Adresse : Monsieur le premier président – Cour d’appel de Versailles – [Adresse 3] (télécopie : [XXXXXXXX01] – téléphone : [XXXXXXXX02] et [XXXXXXXX03] ).
Prononcée par mise à disposition au greffe le 20 mars 2026 à 10 heures par Raphaële ECHÉ, Vice-présidente, qui signe la minute de la présente décision.
Le président
Cour d’Appel de VERSAILLES NOTIFICATION
TRIBUNAL
JUDICIAIRE Le magistrat statuant en application du code de la santé publique
DE VERSAILLES
à
■
Monsieur [I] [Q]
personne hospitalisée au CENTRE HOSPITALIER [Etablissement 1]

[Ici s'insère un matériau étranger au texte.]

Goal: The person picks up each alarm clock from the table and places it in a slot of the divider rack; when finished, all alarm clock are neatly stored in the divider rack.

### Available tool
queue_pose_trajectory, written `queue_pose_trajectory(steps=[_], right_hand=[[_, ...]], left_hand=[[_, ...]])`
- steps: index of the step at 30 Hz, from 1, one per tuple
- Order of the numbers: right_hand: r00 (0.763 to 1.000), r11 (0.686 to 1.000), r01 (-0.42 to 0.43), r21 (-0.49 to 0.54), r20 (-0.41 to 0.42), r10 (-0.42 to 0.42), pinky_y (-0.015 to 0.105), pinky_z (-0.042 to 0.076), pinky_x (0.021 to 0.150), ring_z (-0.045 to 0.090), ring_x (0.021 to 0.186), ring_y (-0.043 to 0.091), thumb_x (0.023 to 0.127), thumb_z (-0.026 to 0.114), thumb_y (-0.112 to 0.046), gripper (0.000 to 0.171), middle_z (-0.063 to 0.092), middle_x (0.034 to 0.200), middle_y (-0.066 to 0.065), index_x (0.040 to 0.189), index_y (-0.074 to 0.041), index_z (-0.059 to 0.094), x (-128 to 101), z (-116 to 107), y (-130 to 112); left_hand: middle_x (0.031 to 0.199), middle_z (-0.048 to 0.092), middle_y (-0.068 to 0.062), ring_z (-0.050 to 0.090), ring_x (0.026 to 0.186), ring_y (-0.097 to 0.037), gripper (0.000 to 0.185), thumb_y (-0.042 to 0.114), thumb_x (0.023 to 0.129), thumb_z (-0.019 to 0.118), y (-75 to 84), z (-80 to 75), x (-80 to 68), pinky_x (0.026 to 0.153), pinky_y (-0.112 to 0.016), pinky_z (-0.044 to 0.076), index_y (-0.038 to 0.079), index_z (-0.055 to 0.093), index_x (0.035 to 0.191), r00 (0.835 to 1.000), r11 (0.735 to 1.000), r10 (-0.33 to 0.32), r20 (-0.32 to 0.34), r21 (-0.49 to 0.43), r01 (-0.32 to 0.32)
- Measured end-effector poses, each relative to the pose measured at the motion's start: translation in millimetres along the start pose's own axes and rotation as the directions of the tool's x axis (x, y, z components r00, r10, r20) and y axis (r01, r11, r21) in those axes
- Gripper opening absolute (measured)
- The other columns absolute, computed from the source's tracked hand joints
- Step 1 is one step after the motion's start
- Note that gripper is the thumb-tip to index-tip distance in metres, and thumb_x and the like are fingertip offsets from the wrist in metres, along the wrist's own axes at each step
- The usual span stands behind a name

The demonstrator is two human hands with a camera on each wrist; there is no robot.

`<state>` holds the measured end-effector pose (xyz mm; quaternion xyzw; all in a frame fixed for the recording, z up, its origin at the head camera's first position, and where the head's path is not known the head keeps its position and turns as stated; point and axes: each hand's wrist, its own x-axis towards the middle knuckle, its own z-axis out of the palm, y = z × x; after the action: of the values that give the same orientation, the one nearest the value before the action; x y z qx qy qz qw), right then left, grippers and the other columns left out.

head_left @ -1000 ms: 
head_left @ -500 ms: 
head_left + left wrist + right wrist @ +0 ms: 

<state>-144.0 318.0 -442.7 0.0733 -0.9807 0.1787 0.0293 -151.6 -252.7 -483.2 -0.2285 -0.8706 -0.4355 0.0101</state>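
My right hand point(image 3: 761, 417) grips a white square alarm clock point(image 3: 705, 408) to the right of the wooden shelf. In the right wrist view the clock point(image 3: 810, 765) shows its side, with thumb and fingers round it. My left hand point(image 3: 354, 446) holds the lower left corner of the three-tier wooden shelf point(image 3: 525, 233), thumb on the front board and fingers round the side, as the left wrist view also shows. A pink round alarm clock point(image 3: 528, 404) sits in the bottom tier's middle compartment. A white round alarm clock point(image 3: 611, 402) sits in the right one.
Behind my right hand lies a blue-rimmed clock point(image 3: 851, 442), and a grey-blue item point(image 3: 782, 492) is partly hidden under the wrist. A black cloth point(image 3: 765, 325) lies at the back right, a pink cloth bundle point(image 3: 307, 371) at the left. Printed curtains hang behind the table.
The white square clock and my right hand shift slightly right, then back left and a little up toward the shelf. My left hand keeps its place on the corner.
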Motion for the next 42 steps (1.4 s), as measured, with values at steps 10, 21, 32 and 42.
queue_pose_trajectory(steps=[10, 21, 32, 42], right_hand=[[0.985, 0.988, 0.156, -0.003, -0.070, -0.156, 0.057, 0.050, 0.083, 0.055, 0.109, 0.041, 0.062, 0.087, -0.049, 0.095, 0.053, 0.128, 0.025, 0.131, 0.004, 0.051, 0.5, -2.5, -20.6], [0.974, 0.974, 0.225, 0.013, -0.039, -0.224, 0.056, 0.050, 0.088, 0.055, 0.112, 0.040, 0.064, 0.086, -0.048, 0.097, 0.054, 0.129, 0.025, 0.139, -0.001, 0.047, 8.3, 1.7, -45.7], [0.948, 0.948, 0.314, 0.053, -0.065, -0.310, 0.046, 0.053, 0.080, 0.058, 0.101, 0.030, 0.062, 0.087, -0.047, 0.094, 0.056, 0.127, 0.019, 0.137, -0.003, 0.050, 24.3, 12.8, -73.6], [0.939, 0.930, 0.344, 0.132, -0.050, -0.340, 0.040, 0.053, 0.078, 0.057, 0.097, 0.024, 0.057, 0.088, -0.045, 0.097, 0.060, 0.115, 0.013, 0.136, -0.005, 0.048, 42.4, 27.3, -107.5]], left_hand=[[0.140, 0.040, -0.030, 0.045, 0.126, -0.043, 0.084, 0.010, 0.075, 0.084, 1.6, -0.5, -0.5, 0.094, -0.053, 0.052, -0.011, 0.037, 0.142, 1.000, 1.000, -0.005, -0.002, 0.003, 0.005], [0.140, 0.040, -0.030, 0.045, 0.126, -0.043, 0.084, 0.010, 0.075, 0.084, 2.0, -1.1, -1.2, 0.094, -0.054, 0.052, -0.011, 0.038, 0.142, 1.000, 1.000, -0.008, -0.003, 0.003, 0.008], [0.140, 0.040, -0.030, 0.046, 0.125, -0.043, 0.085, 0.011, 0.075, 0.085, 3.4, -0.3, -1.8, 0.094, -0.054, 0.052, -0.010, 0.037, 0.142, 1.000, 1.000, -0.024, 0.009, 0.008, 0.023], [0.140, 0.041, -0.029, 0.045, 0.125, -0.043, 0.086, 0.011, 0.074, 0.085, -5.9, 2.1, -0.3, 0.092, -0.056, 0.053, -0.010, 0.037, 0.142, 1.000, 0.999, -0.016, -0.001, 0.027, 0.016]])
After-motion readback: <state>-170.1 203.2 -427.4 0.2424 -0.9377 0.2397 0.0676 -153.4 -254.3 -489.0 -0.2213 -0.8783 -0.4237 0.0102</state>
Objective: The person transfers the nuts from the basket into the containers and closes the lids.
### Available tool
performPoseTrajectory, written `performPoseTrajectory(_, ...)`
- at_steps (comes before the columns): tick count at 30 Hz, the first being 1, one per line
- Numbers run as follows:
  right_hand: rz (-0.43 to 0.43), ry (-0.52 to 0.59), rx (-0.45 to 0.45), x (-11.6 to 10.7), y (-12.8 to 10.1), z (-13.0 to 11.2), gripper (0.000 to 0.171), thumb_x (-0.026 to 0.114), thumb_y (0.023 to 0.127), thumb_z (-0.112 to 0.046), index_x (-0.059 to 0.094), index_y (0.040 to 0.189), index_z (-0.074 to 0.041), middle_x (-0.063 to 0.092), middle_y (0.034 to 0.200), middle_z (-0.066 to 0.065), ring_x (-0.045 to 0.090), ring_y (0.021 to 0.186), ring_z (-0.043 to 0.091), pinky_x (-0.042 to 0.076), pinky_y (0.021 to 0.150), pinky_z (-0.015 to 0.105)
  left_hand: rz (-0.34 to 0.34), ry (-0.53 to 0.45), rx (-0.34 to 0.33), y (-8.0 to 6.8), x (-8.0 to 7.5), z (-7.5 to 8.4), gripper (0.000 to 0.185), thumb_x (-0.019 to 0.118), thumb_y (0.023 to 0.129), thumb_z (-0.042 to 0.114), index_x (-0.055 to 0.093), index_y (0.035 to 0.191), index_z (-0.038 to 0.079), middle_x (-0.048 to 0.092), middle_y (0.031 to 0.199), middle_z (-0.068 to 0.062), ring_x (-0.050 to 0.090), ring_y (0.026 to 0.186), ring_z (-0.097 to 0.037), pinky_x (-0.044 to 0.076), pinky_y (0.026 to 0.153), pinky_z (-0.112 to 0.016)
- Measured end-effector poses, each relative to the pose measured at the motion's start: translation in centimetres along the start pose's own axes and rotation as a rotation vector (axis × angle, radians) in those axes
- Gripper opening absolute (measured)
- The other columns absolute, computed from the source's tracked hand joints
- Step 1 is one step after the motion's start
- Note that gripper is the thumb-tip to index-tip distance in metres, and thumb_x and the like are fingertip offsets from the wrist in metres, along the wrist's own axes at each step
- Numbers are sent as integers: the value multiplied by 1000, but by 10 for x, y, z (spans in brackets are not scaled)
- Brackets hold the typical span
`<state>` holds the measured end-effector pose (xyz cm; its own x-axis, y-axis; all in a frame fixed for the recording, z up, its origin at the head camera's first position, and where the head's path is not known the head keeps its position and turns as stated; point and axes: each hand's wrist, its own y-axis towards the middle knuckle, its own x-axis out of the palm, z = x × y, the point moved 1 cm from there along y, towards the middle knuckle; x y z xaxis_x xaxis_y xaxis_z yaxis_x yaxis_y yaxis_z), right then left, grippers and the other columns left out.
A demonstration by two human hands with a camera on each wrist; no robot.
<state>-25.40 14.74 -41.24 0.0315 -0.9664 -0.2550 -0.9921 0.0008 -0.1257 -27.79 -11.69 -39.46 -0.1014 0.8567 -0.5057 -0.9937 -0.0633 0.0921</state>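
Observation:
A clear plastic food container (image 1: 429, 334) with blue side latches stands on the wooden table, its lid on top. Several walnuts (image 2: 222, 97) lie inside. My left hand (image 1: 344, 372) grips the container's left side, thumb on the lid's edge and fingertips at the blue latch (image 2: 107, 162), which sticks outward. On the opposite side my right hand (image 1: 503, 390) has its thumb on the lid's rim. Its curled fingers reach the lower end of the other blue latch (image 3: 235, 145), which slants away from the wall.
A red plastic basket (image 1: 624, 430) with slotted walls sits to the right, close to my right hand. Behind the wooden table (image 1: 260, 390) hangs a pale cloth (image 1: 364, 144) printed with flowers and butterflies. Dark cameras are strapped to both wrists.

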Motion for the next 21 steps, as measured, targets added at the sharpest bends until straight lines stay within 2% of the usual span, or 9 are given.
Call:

N° dossier : N° RG 26/00586 – N° Portalis DB22-W-B7K-T3GC
Objet : Notification d’une ordonnance relative à une mesure d’isolement
Une décision de maintien de la mesure d’isolement a été rendue le 20 mars 2026 par Raphaële ECHE, au tribunal judiciaire de Versailles statuant en application du code de la santé publique .
Je vous rappelle qu’en vertu de l’article R. 3211-42 du code de la Santé Publique vous disposez d’un délai d’appel contre la présente décision de 24 heures à compter de la date de la présente notification. Cet appel est à interjeter par tout moyen auprès du greffe de la Cour d’Appel de Versailles.
Versailles, le 20 mars 2026
Le Greffier
RÉCÉPISSÉ A RETOURNER IMPÉRATIVEMENT
PAR E-MAIL AU GREFFE DU JUGE DES LIBERTÉS ET DE LA DÉTENTION
La personne hospitalisée : Monsieur [I] [Q]
reconnaît avoir reçu notification et copie de l’ordonnance
de maintien de la mesure d’isolement
date et heure de remise de l’ordonnance :
le :
Signature de la personne hospitaliséeCour d’appel de Versailles
Tribunal judiciaire de Versailles
Dossier N° RG 26/00586 – N° Portalis DB22-W-B7K-T3GC
NOTIFICATION AU PROCUREUR DE LA REPUBLIQUE
Avis de la présente ordonnance a été donné à M. le procureur de la République le 20 Mars 2026 à _____ h _____
Le greffier,
Nous, _________________________________________, procureur de la République près le tribunal juiciaire de Versailles, déclarons interjeter appel de la présente ordonnance et saisir M. le premier président de la cour d’appel de Versailles afin de donner un effet suspensif à cette ordonnance.
Le _____________________ à______ heures______
Le procureur de la République,
Nous, ______________________________________, procureur de la République près le tribunal judiciaire de Versailles, déclarons ne pas nous opposer à la mise à exécution de la présente ordonnance.
Le _____________________ à______ heures______
Le procureur de la République
Nous, _____________________________, greffier, constatons le___________ à ____ h _____,
que M. Le procureur de la République ne s’est pas opposé à la mise à exécution de la présente ordonnance.